Assignment: Tally the lines of the listing that contain the string "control". Give the number and nothing else.

Information shown:
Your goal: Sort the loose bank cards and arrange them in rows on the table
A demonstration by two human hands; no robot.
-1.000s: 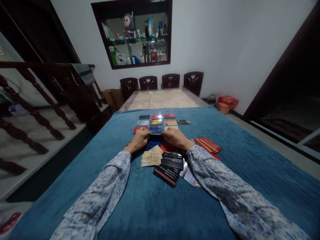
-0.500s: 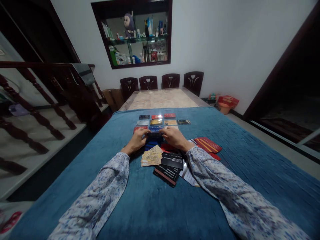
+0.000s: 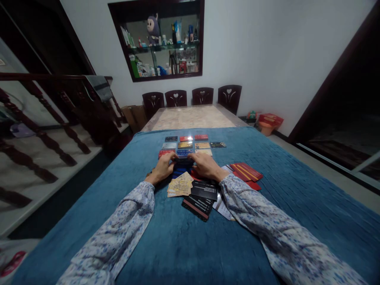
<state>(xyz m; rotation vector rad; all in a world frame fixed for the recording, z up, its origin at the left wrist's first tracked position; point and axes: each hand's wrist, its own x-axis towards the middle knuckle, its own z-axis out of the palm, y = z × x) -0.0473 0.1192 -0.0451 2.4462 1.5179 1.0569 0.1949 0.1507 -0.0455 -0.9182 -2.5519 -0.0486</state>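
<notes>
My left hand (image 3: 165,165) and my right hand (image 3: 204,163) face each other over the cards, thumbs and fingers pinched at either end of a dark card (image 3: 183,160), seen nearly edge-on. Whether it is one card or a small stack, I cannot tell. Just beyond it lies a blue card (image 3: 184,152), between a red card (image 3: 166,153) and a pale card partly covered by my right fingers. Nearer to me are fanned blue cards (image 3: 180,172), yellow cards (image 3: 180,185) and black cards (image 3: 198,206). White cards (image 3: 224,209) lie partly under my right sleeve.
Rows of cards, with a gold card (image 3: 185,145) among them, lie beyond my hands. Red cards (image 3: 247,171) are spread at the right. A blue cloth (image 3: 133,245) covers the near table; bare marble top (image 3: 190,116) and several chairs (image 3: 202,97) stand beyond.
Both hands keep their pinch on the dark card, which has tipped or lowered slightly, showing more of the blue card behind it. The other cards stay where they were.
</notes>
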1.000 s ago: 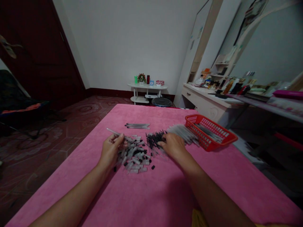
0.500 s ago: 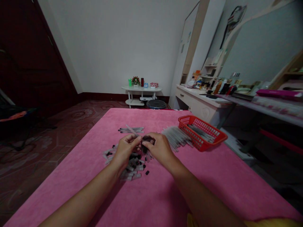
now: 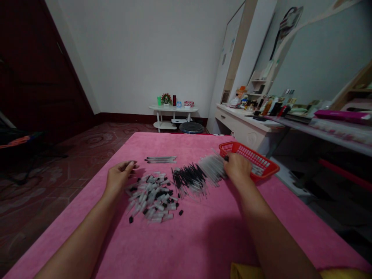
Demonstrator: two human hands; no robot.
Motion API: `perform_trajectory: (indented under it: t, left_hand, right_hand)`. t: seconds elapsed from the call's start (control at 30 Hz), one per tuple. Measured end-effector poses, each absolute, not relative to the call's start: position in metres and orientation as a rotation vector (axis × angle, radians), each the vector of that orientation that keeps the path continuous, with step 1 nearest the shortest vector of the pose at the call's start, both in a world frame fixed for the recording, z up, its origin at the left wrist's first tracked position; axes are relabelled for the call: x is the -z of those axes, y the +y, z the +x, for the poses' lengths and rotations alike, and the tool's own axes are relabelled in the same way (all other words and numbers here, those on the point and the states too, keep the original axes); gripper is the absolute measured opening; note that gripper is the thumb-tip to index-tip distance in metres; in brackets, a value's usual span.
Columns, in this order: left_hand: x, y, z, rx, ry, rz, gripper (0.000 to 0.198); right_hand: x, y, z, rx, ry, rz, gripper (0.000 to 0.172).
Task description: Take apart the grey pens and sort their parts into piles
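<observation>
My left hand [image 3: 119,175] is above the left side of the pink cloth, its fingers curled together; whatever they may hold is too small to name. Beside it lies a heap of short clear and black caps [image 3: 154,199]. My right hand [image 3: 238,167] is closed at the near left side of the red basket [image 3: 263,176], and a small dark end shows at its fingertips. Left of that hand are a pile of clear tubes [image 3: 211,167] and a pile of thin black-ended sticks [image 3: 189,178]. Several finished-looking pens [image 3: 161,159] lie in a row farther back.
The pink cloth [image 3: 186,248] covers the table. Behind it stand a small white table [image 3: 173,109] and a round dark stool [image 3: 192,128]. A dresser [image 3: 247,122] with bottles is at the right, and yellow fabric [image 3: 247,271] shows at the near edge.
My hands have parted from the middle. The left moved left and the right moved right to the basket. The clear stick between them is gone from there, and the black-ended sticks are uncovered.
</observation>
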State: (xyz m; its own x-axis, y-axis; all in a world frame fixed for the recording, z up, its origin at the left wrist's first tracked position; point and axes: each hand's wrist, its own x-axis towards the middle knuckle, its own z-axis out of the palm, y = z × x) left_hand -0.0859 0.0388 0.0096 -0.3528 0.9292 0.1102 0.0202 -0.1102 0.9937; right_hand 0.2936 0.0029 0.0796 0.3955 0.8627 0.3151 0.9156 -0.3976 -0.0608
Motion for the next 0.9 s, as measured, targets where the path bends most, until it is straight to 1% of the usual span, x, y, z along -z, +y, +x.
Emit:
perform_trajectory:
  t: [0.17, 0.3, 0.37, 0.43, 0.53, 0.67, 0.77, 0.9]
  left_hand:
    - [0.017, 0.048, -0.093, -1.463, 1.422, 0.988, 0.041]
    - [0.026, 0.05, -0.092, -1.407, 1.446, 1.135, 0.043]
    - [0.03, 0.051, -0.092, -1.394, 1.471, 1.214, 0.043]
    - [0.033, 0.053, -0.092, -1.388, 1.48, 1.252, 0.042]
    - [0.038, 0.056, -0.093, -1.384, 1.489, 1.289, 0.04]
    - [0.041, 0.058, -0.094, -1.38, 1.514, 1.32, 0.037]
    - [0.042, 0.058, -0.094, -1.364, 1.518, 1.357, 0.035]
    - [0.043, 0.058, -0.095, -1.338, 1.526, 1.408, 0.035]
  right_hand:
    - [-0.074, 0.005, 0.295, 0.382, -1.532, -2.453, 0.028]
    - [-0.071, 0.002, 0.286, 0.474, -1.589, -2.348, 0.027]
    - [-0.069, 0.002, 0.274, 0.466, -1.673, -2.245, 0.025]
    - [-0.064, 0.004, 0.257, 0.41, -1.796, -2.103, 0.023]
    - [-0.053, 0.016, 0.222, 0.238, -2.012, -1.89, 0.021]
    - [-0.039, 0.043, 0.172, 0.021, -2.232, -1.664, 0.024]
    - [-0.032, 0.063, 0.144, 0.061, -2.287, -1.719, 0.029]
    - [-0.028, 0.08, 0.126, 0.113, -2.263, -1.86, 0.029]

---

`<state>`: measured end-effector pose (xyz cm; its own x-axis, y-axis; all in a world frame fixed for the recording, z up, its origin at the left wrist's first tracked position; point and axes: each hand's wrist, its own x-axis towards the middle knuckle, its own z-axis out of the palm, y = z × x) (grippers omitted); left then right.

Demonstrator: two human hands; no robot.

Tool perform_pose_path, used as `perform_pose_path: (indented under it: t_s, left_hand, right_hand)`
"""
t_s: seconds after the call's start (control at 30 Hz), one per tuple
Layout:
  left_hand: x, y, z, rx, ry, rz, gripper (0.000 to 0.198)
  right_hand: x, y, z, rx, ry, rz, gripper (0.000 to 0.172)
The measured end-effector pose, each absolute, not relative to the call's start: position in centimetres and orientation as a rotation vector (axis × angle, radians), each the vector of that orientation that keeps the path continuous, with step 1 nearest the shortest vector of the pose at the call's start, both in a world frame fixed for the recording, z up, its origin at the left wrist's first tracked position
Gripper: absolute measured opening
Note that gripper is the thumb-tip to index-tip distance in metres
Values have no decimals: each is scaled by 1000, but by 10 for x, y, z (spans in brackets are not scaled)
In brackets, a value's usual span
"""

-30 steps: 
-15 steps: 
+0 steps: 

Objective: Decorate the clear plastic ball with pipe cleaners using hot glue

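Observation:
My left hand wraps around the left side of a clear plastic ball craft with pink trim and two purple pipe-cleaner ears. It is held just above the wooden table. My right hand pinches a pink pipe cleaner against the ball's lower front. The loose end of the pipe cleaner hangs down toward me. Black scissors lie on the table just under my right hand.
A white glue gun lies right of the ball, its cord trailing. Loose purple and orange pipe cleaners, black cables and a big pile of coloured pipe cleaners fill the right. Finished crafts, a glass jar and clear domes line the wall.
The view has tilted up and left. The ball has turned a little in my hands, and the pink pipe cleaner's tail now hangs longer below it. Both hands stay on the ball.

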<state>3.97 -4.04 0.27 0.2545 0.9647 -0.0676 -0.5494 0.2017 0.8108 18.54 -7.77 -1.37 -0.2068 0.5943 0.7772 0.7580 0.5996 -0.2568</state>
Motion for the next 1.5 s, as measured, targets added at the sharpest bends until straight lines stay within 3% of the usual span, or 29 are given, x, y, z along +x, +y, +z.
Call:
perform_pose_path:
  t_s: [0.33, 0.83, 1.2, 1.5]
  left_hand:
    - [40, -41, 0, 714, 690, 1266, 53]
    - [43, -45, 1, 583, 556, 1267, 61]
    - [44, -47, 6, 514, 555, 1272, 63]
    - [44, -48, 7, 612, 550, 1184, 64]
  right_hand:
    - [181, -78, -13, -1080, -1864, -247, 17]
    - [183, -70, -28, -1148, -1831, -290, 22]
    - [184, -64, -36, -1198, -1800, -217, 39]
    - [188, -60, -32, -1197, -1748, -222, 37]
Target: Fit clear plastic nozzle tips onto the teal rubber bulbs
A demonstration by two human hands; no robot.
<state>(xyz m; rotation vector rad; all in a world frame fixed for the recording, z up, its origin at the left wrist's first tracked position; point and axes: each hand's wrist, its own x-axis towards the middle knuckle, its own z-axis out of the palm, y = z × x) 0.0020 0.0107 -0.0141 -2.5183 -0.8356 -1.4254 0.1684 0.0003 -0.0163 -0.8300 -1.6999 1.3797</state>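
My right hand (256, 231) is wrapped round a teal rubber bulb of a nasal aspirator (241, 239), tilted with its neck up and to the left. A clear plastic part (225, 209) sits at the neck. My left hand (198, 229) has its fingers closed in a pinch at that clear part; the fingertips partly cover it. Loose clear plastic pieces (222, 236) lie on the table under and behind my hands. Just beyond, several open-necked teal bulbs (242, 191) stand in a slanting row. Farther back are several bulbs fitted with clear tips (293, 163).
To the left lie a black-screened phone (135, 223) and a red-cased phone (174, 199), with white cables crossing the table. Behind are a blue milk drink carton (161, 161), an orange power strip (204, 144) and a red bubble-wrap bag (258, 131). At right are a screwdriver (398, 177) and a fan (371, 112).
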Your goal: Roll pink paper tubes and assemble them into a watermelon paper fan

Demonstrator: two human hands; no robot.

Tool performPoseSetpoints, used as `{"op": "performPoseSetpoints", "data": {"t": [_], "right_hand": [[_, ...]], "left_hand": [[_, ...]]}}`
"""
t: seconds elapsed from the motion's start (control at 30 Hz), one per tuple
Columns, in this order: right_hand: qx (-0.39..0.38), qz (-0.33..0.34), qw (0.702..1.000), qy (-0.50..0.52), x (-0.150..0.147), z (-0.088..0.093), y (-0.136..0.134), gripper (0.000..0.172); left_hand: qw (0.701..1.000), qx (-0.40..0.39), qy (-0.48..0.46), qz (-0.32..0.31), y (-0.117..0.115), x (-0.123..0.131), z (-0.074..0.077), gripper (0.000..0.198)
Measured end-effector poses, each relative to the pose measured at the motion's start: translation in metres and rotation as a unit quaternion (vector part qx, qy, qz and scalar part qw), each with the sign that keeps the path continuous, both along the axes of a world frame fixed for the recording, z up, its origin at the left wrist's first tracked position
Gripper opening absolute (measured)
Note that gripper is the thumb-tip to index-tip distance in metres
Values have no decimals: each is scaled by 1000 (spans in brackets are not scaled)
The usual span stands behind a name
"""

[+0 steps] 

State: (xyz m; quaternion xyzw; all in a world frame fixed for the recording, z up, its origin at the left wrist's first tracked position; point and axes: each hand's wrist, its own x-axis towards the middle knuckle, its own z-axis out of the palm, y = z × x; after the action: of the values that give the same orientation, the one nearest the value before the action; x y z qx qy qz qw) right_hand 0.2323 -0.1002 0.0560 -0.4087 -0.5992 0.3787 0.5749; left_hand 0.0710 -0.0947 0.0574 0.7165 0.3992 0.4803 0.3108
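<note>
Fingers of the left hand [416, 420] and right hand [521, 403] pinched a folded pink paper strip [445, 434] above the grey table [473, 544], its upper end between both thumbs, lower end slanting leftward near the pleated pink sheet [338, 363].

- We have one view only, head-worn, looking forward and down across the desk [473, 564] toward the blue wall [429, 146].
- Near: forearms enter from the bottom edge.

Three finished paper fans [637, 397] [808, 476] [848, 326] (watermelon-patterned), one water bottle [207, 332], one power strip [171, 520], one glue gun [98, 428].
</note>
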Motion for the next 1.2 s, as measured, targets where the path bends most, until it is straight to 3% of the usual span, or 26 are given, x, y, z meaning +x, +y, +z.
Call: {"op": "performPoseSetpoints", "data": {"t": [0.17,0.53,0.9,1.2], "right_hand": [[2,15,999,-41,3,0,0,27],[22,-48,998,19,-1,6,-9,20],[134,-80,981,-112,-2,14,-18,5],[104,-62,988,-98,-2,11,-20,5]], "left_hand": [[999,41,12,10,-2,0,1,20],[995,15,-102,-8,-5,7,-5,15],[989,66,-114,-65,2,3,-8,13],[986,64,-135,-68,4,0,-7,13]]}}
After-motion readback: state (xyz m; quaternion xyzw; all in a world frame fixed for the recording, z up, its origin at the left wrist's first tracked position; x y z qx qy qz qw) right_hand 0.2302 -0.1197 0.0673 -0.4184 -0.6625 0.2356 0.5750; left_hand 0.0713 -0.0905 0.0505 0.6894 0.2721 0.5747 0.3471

Problem solution: 3